Досужим прениям Феодор Газа противопоставил особый грамматический труд над формой: когда слово и по форме, и по смыслу подходит к мудрости, данной всем возрастам. Только тогда, считал Феодор Газа, сложно построенные фразы будут соотносить нашу жизнь с откровением свыше. Например, нельзя сказать «пришёл ногами», но только «пришёл на ногах», чтобы не превращать существительное «ноги» в вариант наречия. Если «хорошо» (εὖ) является наречием, то почему созвучное «о горе» (φεῦ) не должно быть таковым? Неважно, что описываются разные ситуации; важно, что основания для описания данных ситуаций оказываются сходными.

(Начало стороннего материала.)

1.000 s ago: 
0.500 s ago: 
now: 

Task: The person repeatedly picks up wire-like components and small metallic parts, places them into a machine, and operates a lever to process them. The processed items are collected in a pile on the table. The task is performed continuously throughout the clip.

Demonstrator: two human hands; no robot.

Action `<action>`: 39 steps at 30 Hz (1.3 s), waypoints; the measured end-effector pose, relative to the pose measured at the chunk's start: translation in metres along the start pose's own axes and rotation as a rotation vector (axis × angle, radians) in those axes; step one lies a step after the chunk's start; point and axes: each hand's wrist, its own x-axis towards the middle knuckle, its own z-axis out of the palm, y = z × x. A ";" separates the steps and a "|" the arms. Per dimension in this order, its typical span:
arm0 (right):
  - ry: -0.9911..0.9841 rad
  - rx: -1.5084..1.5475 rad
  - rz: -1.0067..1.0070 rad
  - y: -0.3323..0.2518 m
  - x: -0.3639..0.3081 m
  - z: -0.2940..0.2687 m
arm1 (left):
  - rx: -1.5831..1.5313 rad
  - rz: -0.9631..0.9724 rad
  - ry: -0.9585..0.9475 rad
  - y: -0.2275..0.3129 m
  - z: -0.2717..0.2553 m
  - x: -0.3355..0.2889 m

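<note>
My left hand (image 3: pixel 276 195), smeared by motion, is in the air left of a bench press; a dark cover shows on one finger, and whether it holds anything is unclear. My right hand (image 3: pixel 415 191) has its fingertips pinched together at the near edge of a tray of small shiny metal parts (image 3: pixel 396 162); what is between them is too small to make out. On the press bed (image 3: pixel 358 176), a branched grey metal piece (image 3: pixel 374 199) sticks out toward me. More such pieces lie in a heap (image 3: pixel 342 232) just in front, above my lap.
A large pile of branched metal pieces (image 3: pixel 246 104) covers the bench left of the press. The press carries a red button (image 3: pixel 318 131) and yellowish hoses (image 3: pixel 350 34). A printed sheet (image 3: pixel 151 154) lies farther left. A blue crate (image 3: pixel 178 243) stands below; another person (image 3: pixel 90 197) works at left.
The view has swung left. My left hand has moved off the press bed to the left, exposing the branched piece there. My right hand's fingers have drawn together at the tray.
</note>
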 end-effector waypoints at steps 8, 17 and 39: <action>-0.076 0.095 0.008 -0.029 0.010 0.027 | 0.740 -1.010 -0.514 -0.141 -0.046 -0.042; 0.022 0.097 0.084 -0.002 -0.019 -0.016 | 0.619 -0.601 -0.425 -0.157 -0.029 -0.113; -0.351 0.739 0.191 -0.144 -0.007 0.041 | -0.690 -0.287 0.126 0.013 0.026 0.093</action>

Вольности Феодор Газа разрешал в быстрой речи, скороговоркой проговаривать синонимические ряды: здесь тоже природная множественность, многообразие грамматических «многоножек», ценилось более всего. Во фразе «Украшение человеку разумение, благоразумие, правда, мужество» разрешается опускать глагол «есть». Но если синонимического ряда нет, приходится говорить по правилу «украшение человеку есть то-то». Синонимический ряд – это и есть та неспешность, с которой нужно проговаривать не слова, а мысли; а если приходят на ум только слова, то их нужно ставить в правильном порядке, связывая их упругими грамматическими связями. Именно тогда научные занятия и будут занятиями по освобождению страны.



ЛИТЕРАТУРА

1. Geanakoplos Deno J. Theodore Gaza: a Byzantine Scholar of the Palaeologan "Renaissance" in the early Italian Renaissance, c. 1400-1475 // Idem, Constantinople and the West, University of Wisconsin Press, 1989, pp. 68-90.

2. Martínez Manzano, Teresa. Konstantinos Laskaris: Humanist, Philologe, Lehrer, Kopist, Hamburg 1994 (Meletemata, 4).

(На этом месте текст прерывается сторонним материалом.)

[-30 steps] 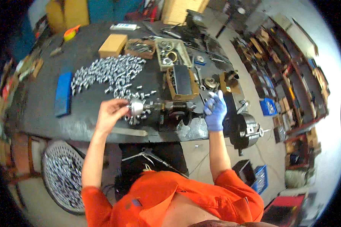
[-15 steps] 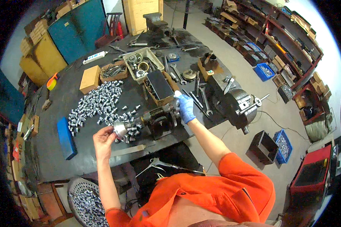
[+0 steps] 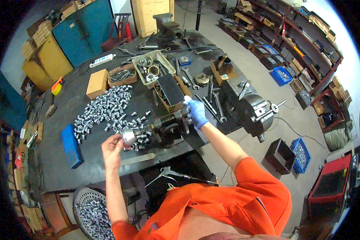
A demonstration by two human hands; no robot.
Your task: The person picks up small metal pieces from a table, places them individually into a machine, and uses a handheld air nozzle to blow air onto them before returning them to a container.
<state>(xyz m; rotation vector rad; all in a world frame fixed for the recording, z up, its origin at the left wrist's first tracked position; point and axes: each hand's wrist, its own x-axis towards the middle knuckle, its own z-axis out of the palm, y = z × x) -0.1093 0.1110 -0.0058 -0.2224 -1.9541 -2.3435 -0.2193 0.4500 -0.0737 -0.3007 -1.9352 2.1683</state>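
Pinching shiny round metal part (image 3: 129, 137) with bare left hand (image 3: 112, 149); gloved right hand (image 3: 196, 113) clamped on small dark bench machine (image 3: 170, 128). Risks slipping, scattering loose silver cylinders (image 3: 104, 110) off dark table (image 3: 56, 160).

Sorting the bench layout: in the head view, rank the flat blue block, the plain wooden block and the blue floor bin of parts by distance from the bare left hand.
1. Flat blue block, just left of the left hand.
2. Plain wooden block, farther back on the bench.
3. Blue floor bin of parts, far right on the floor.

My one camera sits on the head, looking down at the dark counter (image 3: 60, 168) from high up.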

3. Martínez Manzano, Teresa. Constantino Láscaris, semblanza de un humanista bizantino. Madrid: Consejo Superior de Investigaciones Científicas 1998 (Nueva Roma, 7).


REFERENCES

1. Geanakoplos Deno J., “Theodore Gaza: a Byzantine Scholar of the Palaeologan "Renaissance" in the early Italian Renaissance, c. 1400-1475” in: Constantinople and the West, University of Wisconsin Press, 1989, pp. 68-90.

2. Martínez Manzano, Teresa. Konstantinos Laskaris: Humanist, Philologe, Lehrer, Kopist, Hamburg,1994, (Meletemata 4).

3. Martínez Manzano, Teresa. Constantino Láscaris, semblanza de un humanista bizantino, Madrid: Consejo Superior de Investigaciones Científicas, 1998 (Nueva Roma 7).